979 Second Street SE, Suite 309
Charlottesville ,VA 22902 - 6172
(434) 297 - 3257

PRINCIPAL INVESTIGATOR/PROJECT MANAGER (Name, E-mail, Mail Address, City/State/Zip, Phone)
David W Porterfield
porterfield@vadiodes.com
979 Second Street SE, Suite 309
Charlottesville, VA  22902 -6172
(434) 297 - 3257

TECHNICAL ABSTRACT (LIMIT 200 WORDS)
Terahertz sources based on lower frequency oscillators and amplifiers plus a chain of frequency multipliers are the workhorse technology for NASA's terahertz missions. The design and optimization of individual multipliers is fairly well understood.

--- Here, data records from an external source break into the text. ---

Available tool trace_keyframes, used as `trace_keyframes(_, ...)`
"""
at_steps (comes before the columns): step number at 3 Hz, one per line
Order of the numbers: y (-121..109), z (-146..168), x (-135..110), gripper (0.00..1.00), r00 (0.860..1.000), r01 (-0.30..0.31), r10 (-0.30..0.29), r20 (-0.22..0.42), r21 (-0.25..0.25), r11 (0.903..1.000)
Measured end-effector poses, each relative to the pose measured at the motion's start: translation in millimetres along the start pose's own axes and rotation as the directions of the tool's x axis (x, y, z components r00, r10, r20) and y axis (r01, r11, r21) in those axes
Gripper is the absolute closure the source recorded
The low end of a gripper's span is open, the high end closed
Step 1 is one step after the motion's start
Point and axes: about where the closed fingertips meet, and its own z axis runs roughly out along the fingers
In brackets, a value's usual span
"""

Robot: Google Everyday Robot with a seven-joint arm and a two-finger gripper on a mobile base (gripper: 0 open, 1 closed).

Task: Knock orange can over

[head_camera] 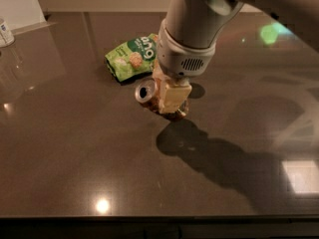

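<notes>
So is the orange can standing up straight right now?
No, the orange can leans far over on the table, its silver top facing sideways, with the gripper right over it.

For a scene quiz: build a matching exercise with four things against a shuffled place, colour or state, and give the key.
Things:
1. can
2. bag
3. gripper
4. table

Descriptions:
a. green, lying behind the can
b. dark and glossy
c. tilted, silver top showing
d. down against the can, mid-table

Pairs: 1-c, 2-a, 3-d, 4-b
</notes>
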Motion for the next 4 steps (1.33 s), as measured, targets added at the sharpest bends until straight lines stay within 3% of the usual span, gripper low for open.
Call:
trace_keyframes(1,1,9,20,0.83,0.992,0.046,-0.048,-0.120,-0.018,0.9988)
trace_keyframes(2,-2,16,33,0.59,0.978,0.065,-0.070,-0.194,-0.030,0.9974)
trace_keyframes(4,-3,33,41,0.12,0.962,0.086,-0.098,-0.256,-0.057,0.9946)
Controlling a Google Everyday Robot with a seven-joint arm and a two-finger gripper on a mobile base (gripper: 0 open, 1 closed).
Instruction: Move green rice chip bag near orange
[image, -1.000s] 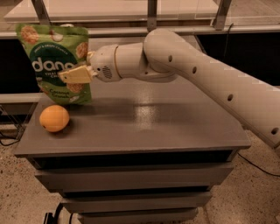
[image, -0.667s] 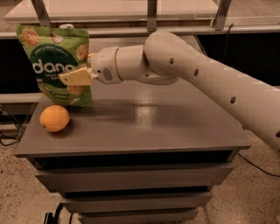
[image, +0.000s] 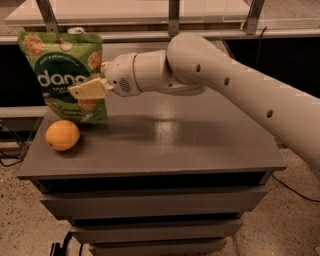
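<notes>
The green rice chip bag (image: 60, 75) stands upright at the back left of the grey table (image: 165, 145), its base at or just above the tabletop. The orange (image: 62, 135) lies just in front of the bag, close to its lower left corner. My gripper (image: 89, 90) reaches in from the right and is shut on the bag's right edge at mid height, with one cream finger (image: 92, 88) across the bag's front. The other finger is hidden behind the bag.
The top of a can (image: 76, 31) shows just behind the bag. A shelf or counter with metal posts (image: 173, 17) runs along behind the table. My arm (image: 225, 85) spans the table's right half above the surface.
The bag and my gripper have come down a little together. The orange has not moved.
</notes>
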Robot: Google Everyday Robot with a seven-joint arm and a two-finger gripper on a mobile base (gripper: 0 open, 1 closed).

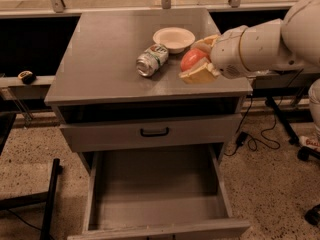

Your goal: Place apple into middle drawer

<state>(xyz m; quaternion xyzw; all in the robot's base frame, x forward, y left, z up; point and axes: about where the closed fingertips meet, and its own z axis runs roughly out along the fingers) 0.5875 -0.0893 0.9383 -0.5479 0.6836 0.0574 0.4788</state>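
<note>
My gripper (pixel 196 61) is shut on the red-orange apple (pixel 192 59) and holds it above the right front part of the cabinet top (pixel 105 59). The tan fingers (pixel 200 75) clasp the apple from above and below. The white arm reaches in from the right edge. The open drawer box (pixel 157 189), wide and grey with a flat floor, stands pulled out low at the front of the cabinet, below and left of the apple. It holds nothing.
A silver-green drink can (pixel 152 60) lies on its side on the cabinet top, left of the gripper. A white bowl (pixel 174 38) stands behind it. A shut drawer front with a black handle (pixel 154 132) sits above the open drawer. Cables lie on the floor at the right.
</note>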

However, the complex interactions within a chain of nonlinear multipliers often limit the system performance. Specific manifestations of these interactions include rapid variations in power as the frequency or input power are tuned, including nulls and power surges that can damage individual components. These effects limit the useful bandwidth of terahertz sources, degrade system reliability and greatly increase the time and cost of developing systems for a particular application. Today, these problems are mitigated through the use of mechanical tuning or bias adjustments at each frequency, the laborious tweaking of each component in the chain until acceptable system performance is achieved, or reduction of the system bandwidth and/or power specifications. This proposal concerns the first systematic study of the complex interactions between cascaded nonlinear multiplier stages, with the goal of developing new multiplier and system designs that reduce these unwanted effects. The resulting terahertz sources will achieve greater efficiency, bandwidth, reliability and ease-of-use, as well as shortened system design cycles and greatly enhanced manufacturability.

POTENTIAL NASA COMMERCIAL APPLICATIONS (LIMIT 150 WORDS)
This technology will enable the development of more powerful and frequency agile terahertz sources to be used as local oscillators for heterodyne receivers. A wealth of molecular resonance lines occur between 100 GHz and 5 THz. These resonances allow astronomers and atmospheric researchers to study the chemistry and dynamics of the Earth's atmosphere, molecular clouds in star forming regions and the atmospheres of other planets. NASA leads the world in the use of terahertz technology for the study of atmospheric chemistry and astrophysics from aircraft, balloons and spacecraft. Proposed missions include SIRICE, an atmospheric probe; VESPER a probe that would study the atmosphere of Venus, and SIGNAL a Mars instrument to perform a constituent survey of the atmosphere. The Phase 1 effort will demonstrate a critical multiplier chain for the SIRICE Sub-Millimeter Radiometer and in Phase 2 additional prototypes for other frequency bands of SIRICE will be demonstrated.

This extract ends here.